Rev. Laws, 7165, provides that none but statutory definition of reasonable doubt shall be given. Court in defining "abiding conviction" varied statutory definition. In State v. Potts,20 Nev. 389, this court said: "It would be difficult to select words that would define their meaning better than is set forth in the statute and we would recommend to the judges that they follow the exact language of the statute and not attempt any further explanation." Cited in State v. Vaughn, 22 Nev. 285.

Statement of special prosecutor that "you can see by the expression on the faces of every decent woman in the audience that they are against these people" was prejudicial to defendant as attempt to bring outside influence upon jury to lead them to believe public sentiment demanded conviction. Withdrawal of improper testimony or argument should be so emphatic as to be unequivocal repudiation of it by court. State v. Rader, 124 P. 195. Public sentiment should not be expressed in presence of jury. People v. Fleming, 136 P. 291. Only safe rule in case of such misconduct is to grant new trial, unless it is clear verdict was not affected thereby. People v. Ah Len, 28 P. 286. In People v. *Page 361 Hail, 143 P. 803, court reversed conviction for improper remarks of district attorney. Where prosecuting attorney is guilty of conduct calculated to arouse prejudice or passion, conviction should be set aside. Hager v. State, 133 P. 263; People v. Fielding, 46 L.R.A. 641; State v. Rodriguez, 31 Nev. 342.

AT M.A. Diskin, Attorney-General; Thos.

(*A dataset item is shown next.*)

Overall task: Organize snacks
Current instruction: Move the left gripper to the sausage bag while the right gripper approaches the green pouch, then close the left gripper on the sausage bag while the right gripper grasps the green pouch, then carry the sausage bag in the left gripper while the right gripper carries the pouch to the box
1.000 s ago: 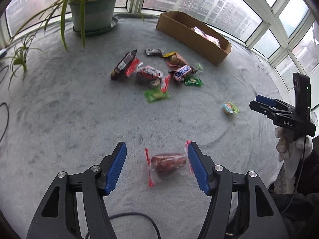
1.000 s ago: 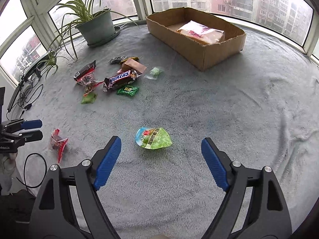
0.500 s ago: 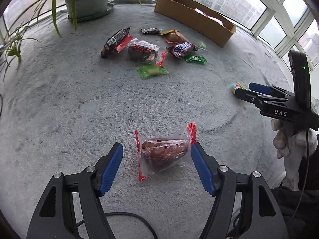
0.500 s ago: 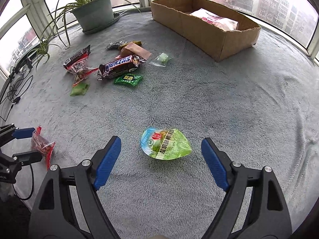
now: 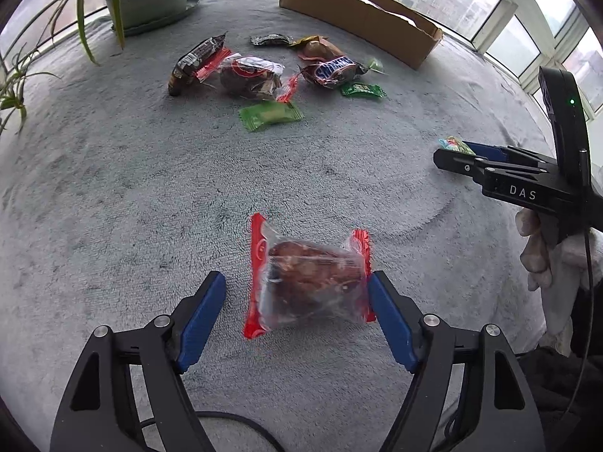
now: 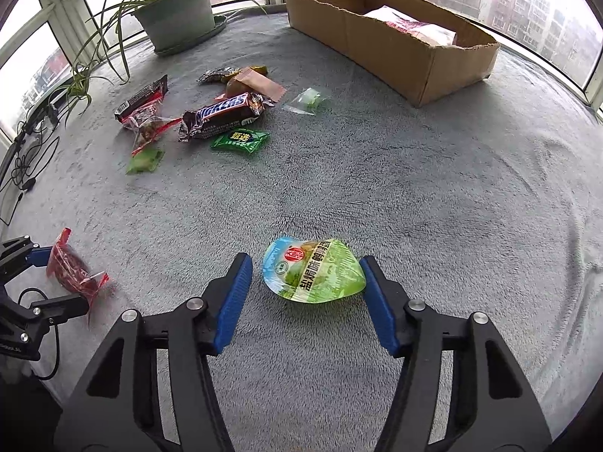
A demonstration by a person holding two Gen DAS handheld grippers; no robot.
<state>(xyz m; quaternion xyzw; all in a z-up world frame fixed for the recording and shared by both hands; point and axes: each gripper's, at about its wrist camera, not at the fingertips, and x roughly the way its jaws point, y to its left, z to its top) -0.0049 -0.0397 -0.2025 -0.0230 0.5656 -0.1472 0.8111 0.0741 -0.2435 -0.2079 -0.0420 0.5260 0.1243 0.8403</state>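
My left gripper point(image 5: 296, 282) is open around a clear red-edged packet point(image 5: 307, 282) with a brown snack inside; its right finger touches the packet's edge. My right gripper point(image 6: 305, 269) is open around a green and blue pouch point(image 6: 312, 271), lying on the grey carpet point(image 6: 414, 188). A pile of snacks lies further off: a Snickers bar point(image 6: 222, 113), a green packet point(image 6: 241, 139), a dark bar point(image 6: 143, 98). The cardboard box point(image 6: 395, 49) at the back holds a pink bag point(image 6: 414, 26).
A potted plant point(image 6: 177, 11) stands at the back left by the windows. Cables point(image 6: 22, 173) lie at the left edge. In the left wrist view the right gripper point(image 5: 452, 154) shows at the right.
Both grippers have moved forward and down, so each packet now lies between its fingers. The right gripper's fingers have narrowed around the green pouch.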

E. Powell, Deputy Attorney-General; W.T. Mathews, District Attorney, for the State: Affidavit on motion for new trial for newly discovered evidence must show due diligence prior to or during trial; must show what was done to make discovery and not state conclusion that evidence could not be discovered. Robinson M. Co. v. Riepe,37 Nev. 27; 20 R.C.L. 397. Affidavit must show facts would be material. Newly discovered evidence merely tending to discredit witness is not sufficient. 20 R.C.L. 294; Whise v. Whise, 36 Nev. 16; Robinson v. Riepe, supra.

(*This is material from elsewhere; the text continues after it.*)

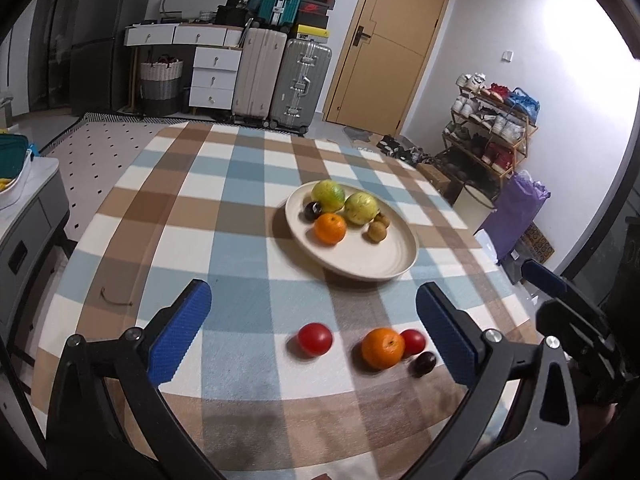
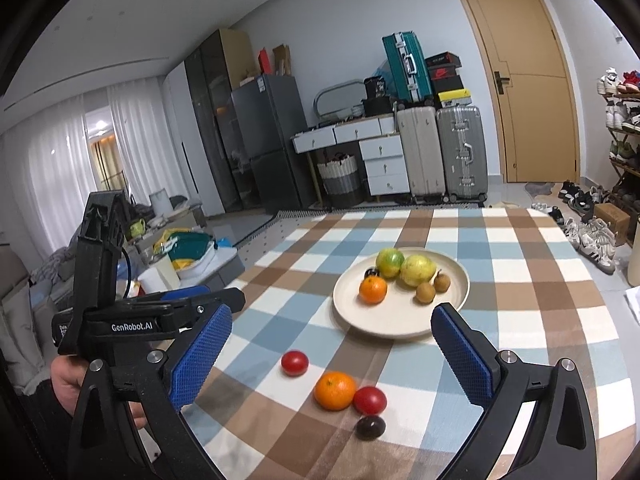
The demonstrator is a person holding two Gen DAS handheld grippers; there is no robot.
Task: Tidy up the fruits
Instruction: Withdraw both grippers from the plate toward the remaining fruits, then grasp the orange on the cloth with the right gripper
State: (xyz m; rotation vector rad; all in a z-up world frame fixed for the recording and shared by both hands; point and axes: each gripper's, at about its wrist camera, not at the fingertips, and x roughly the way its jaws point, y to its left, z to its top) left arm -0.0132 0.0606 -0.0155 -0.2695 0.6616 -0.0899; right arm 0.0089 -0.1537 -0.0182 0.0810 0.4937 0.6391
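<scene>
A cream plate on the checked tablecloth holds two green-yellow fruits, an orange, a dark plum and two small brown fruits. Nearer me on the cloth lie a red tomato, a second orange, another tomato and a dark plum. My left gripper is open and empty above the loose fruits. My right gripper is open and empty above them too.
The table's far edge drops to the floor, with suitcases, drawers and a door beyond. A shoe rack stands to the right. A low grey cabinet stands to the left of the table.
</scene>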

Dying man may seek relief from agony if only for short while. Sending for doctor does not indicate hope of recovery. Milton v. State, 32 So. 653; State v. Kuhn, 90 N.W. 733. If court is satisfied of state of mind of deceased at time of making declaration, it is enough. State v. Roberts, 28 Nev. 350. Nature of wound and state of wounded person may be considered in passing on question. Underhill Crim. Ev. (3d ed.), sec. 173; Territory v. Eagle, 30 L.R.A. (N.S.) 391. Objection to dying declaration as being hearsay is not well taken. All evidence of dying declarations is hearsay. State v. Murphy, 9 Nev. 394. General objection to dying declaration should be overruled if any part is admissible. Lipscomb v. State, 23 So. 210; State v. Williams (Nev.), 220 P. 555.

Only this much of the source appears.